Each line of the data below that carries the word "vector" needs to be copied.

### Raw data

● ● ●

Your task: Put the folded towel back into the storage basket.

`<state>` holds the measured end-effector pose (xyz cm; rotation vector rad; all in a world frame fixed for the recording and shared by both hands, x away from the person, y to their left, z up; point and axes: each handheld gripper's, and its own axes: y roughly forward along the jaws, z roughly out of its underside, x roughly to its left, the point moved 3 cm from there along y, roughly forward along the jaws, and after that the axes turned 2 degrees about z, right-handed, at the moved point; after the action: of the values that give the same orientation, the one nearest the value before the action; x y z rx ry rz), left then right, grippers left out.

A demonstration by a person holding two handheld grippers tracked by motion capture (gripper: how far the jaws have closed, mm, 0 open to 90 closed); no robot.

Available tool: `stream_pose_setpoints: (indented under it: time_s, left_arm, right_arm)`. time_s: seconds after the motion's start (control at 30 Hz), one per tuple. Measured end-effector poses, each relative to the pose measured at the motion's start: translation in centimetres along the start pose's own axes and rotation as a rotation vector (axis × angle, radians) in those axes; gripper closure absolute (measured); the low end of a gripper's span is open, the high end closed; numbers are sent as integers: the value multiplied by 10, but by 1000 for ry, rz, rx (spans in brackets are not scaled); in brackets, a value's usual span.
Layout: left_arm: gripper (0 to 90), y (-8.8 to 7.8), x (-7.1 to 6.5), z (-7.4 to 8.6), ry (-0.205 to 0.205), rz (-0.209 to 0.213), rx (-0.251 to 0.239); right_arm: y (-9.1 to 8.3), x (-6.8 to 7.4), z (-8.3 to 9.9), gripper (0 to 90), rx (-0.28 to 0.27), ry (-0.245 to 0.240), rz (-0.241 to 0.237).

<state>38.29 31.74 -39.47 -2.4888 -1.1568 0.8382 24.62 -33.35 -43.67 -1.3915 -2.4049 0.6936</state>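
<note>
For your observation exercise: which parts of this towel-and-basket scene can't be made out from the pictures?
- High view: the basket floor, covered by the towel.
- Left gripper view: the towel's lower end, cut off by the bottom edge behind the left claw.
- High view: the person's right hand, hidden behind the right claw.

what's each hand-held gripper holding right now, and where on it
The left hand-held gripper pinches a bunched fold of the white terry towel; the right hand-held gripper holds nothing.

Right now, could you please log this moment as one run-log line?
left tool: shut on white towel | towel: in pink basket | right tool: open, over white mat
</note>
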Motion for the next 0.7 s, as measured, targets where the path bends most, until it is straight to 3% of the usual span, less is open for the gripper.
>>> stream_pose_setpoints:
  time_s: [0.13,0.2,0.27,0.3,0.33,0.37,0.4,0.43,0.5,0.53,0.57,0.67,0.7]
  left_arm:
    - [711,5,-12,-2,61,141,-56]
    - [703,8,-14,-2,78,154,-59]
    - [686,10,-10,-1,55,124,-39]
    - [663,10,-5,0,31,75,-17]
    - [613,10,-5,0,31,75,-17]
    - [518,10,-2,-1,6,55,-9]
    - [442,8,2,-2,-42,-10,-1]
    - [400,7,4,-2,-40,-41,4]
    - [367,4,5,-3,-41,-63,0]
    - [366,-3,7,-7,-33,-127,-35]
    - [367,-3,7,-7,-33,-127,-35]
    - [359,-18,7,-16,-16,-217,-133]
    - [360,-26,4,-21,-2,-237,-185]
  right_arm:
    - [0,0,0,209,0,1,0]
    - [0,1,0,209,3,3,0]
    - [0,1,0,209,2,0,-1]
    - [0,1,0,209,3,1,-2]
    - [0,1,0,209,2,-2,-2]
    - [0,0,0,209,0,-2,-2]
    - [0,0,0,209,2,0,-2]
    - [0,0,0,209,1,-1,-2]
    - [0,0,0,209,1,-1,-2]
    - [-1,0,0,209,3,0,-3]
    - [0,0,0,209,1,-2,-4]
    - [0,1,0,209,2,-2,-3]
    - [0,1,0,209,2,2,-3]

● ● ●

### Exercise output
`<state>` holds the measured end-effector pose (xyz cm; rotation vector rad; all in a world frame fixed for the recording and shared by both hands, x away from the person, y to their left, z up; point and axes: each handheld gripper's, and its own axes: y roughly forward along the jaws, z roughly out of its underside, x roughly to its left, the point moved 3 cm from there along y, roughly forward along the jaws, and after that the axes turned 2 degrees about z, right-handed, at the moved point; after the action: of the values that give the same orientation, the one nearest the value before the action; x y z rx ry rz), left then right, grippers left out.
Available tool: `stream_pose_setpoints: (indented under it: time_s, left_arm, right_arm)`. time_s: seconds after the motion's start (control at 30 Hz), one per tuple. Measured end-effector poses, each relative to the pose measured at the motion's start: translation in centimetres along the start pose's own axes and rotation as a rotation vector (axis × angle, radians) in those axes; gripper closure absolute (measured); the low end of a gripper's span is open, the high end closed; numbers are sent as integers: the value multiplied by 10, but by 1000 for ry, rz, rx (spans in brackets are not scaled); in brackets, a value's usual span.

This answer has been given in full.